--- START ---
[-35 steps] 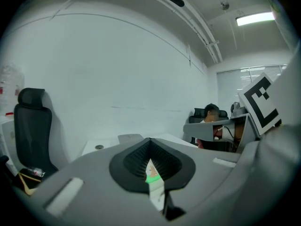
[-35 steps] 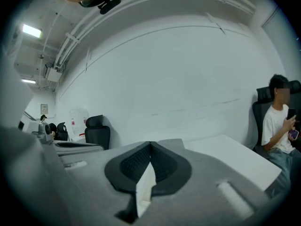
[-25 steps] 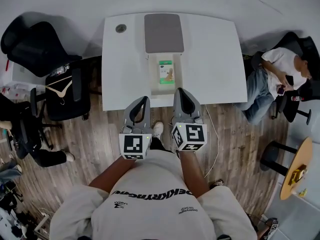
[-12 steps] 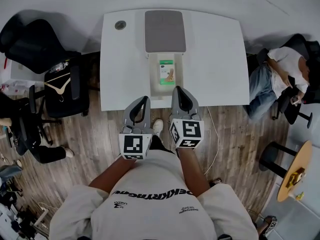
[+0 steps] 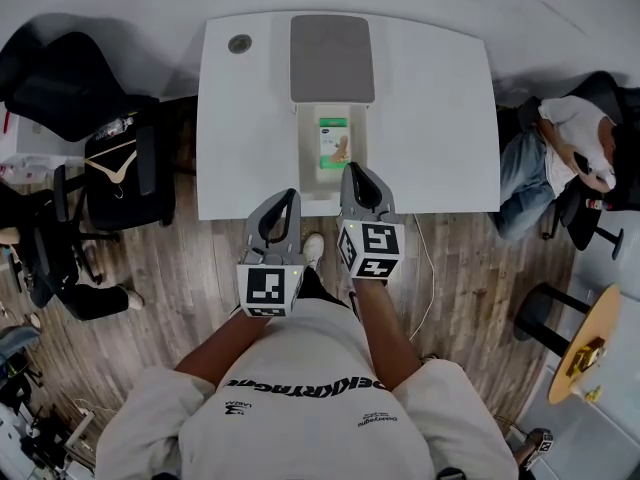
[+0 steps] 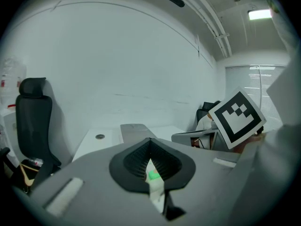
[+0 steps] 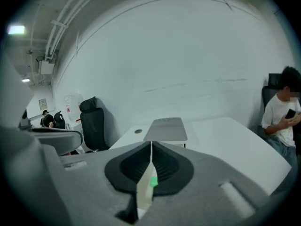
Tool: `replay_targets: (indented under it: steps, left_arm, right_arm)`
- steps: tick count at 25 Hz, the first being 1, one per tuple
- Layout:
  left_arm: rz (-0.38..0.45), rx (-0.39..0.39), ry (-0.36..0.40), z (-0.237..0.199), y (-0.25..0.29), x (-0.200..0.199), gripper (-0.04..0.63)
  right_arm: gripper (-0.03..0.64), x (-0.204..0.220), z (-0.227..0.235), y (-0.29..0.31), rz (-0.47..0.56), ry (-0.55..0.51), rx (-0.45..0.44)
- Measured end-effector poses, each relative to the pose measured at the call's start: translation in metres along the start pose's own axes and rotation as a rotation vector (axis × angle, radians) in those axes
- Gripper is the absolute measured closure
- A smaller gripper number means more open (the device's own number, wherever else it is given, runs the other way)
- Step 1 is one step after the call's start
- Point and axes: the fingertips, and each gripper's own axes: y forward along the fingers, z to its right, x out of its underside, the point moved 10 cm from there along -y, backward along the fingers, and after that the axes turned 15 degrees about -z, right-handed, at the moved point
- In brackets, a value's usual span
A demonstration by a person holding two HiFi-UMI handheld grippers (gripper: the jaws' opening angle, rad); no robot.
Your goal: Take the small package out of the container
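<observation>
A white open container [image 5: 304, 158] stands at the middle of the white table [image 5: 430, 118], its grey lid [image 5: 332, 58] folded back behind it. Inside lies the small green-and-white package [image 5: 333, 140]. My right gripper [image 5: 351, 169] is shut and empty, its tips over the container's near right edge. Just off the table's front edge, left of the container, my left gripper [image 5: 291, 196] is also shut and empty. In the left gripper view [image 6: 150, 140] and the right gripper view [image 7: 151, 144] the jaws meet at the tip, and the package's green [image 6: 153, 175] [image 7: 152, 182] shows through the slit below.
Black office chairs [image 5: 60, 88] stand left of the table, one [image 5: 125, 173] with a hanger on it. A seated person [image 5: 560, 158] is at the right, and a round wooden table [image 5: 585, 353] at the lower right. A cable [image 5: 430, 268] runs across the wooden floor.
My right gripper has moved forward over the table edge towards the container. The left gripper has hardly shifted. Both stay shut.
</observation>
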Motion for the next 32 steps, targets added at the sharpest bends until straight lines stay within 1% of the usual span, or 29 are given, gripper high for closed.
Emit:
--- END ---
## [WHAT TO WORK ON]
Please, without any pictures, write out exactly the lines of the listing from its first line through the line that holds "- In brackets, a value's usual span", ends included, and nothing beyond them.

## [EXERCISE ANSWER]
[-35 steps] 
[-35 steps] 
[-25 steps] 
[-12 steps] 
[+0 steps] 
[+0 steps] 
[+0 steps] 
Tool: `replay_targets: (indented under it: steps, left_arm, right_arm)`
- steps: tick count at 25 Hz, the first being 1, one per tuple
- Layout:
  left_arm: rz (-0.38..0.45), rx (-0.39..0.39), ry (-0.36..0.40), z (-0.237..0.199), y (-0.25..0.29), x (-0.200..0.199), gripper (-0.04..0.63)
  right_arm: gripper (-0.03..0.64), x (-0.204..0.220), z (-0.227..0.235), y (-0.29..0.31), rz (-0.47..0.56), ry (-0.55..0.51), rx (-0.45..0.44)
- Measured end-effector poses, each relative to the pose measured at the call's start: translation in metres along the start pose's own axes and rotation as a rotation vector (axis × angle, radians) in those axes
- Gripper is the absolute measured closure
- A smaller gripper number means more open (the device's own number, wherever else it is given, runs the other way)
- Step 1 is one step after the call's start
- Point and axes: the fingertips, and each gripper's own axes: y forward along the fingers, z to its right, x out of its underside, the point moved 10 cm from there along -y, backward along the fingers, and after that the axes turned 15 degrees about -z, right-handed, at the moved point
- In brackets, a value's usual span

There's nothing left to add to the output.